[Stored data entries]

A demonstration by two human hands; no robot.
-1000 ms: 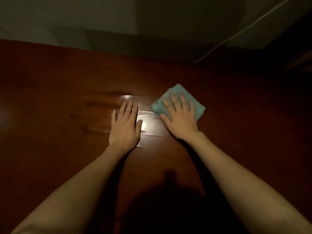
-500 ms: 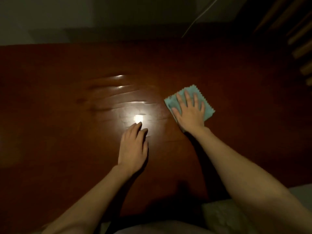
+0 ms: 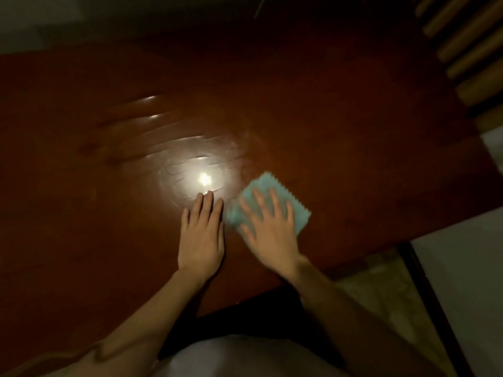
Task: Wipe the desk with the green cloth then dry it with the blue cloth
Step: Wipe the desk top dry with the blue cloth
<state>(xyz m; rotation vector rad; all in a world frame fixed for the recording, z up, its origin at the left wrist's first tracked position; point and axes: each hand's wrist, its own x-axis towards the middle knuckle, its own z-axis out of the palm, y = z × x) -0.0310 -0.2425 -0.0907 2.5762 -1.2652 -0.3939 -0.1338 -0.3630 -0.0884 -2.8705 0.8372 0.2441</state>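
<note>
Pressing the cloth [image 3: 295, 206] flat on the desk [image 3: 353, 131] near its front edge, our right hand [image 3: 268, 228] lies spread over it, blurred, while our left hand [image 3: 202, 235] rests flat just beside it, fingers together. Streaks ring a lamp glare [image 3: 204, 179] beyond the left fingertips; wooden slats [image 3: 468, 47] stand far right. In the dimness the cloth's colour, green or blue, eludes us.

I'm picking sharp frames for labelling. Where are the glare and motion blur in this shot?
Head view: a bright glare spot on the desk lights wet streaks around it; the right hand and the cloth under it are motion-blurred; the left hand lies flat and sharp; the corners fall off dark.
</note>
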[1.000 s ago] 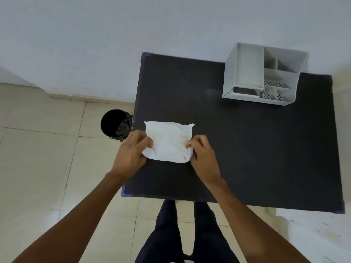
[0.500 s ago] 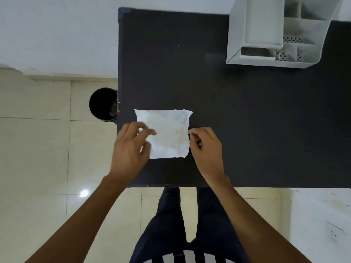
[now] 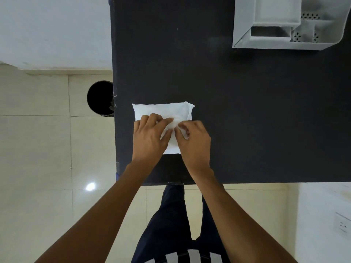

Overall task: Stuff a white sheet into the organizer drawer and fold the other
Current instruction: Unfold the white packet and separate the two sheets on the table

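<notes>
A white sheet (image 3: 163, 111), partly folded into a rough rectangle, lies flat on the black table (image 3: 247, 111) near its left front corner. My left hand (image 3: 150, 137) rests on the sheet's left half with fingers pressing down. My right hand (image 3: 193, 143) pinches the sheet's right edge and has drawn it over toward the middle, so both hands meet above the sheet's centre. The grey organizer (image 3: 284, 23) with several compartments and a drawer slot stands at the table's far right. Whether a sheet lies inside it is hidden.
A round black bin (image 3: 99, 98) stands on the tiled floor against the table's left edge. A white wall runs behind. My legs are under the table's front edge. A wall socket (image 3: 341, 224) shows at the lower right.
Both hands have moved inward from the sheet's sides to its middle, the right hand carrying the right edge over. The camera has tilted down and closer.
</notes>
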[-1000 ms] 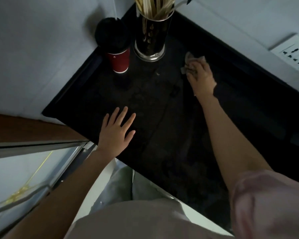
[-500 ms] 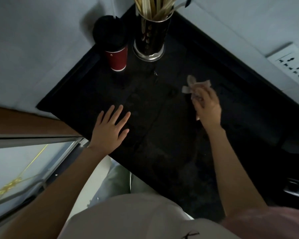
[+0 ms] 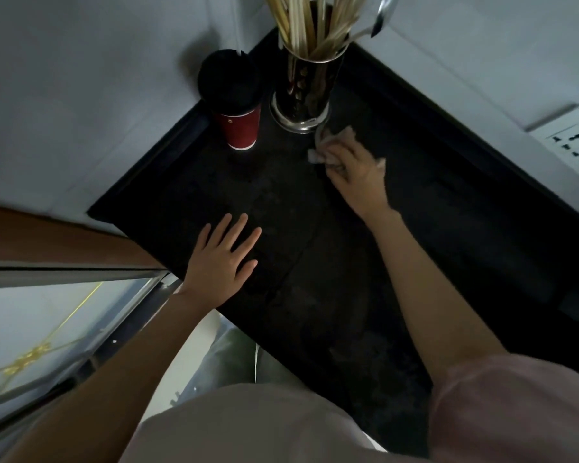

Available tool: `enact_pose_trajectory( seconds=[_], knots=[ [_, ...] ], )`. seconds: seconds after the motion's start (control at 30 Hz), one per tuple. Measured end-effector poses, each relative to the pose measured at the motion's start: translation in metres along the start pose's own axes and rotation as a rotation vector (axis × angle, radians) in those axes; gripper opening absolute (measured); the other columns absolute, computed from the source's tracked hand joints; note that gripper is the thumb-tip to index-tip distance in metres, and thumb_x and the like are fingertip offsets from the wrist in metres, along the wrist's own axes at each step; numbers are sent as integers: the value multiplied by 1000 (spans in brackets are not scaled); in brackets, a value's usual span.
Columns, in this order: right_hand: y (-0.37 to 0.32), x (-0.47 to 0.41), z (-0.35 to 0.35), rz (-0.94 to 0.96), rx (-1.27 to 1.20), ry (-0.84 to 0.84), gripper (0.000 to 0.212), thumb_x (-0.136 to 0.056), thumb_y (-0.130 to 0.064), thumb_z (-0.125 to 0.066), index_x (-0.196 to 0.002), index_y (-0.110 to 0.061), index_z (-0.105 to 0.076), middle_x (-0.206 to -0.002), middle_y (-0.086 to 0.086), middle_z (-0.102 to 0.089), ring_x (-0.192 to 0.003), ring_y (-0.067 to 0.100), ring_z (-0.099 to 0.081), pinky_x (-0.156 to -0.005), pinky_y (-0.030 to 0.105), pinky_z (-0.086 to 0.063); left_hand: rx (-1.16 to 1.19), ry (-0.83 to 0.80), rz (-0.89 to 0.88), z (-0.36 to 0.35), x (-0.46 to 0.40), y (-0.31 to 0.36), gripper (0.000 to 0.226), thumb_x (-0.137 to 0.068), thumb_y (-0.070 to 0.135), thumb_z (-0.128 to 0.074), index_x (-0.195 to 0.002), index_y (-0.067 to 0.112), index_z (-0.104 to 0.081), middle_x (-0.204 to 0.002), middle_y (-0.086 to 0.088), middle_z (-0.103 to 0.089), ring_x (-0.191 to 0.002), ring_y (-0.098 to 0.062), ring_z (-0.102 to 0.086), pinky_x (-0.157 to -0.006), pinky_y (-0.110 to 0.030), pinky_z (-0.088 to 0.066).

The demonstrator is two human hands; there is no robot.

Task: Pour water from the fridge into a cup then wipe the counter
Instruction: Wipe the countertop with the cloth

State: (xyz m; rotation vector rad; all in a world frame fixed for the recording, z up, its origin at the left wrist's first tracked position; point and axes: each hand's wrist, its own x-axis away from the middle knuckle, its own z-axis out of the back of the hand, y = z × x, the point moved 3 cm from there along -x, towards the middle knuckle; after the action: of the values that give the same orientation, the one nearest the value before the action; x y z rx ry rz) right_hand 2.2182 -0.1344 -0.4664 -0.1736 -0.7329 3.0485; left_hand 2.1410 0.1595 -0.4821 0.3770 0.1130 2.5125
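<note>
A red paper cup (image 3: 239, 128) with a black lid stands in the far corner of the black counter (image 3: 315, 295). My right hand (image 3: 356, 177) presses a crumpled pale cloth (image 3: 328, 145) onto the counter, just in front of the metal utensil holder (image 3: 303, 95). My left hand (image 3: 224, 262) lies flat on the counter near its front left edge, fingers spread, holding nothing.
The utensil holder is full of chopsticks and a ladle. White walls meet behind the counter, with a socket plate (image 3: 575, 142) on the right wall. A glass surface with a metal frame (image 3: 64, 312) lies lower left.
My right hand with the cloth swept back toward me across the counter, then forward again to the base of the utensil holder. My left hand stayed flat in place.
</note>
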Motion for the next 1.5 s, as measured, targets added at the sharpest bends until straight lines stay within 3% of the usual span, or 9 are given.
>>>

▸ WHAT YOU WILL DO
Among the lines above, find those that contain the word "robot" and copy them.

▸ ANSWER
A demonstration by two human hands; no robot.
The demonstrator is two human hands; there is no robot.

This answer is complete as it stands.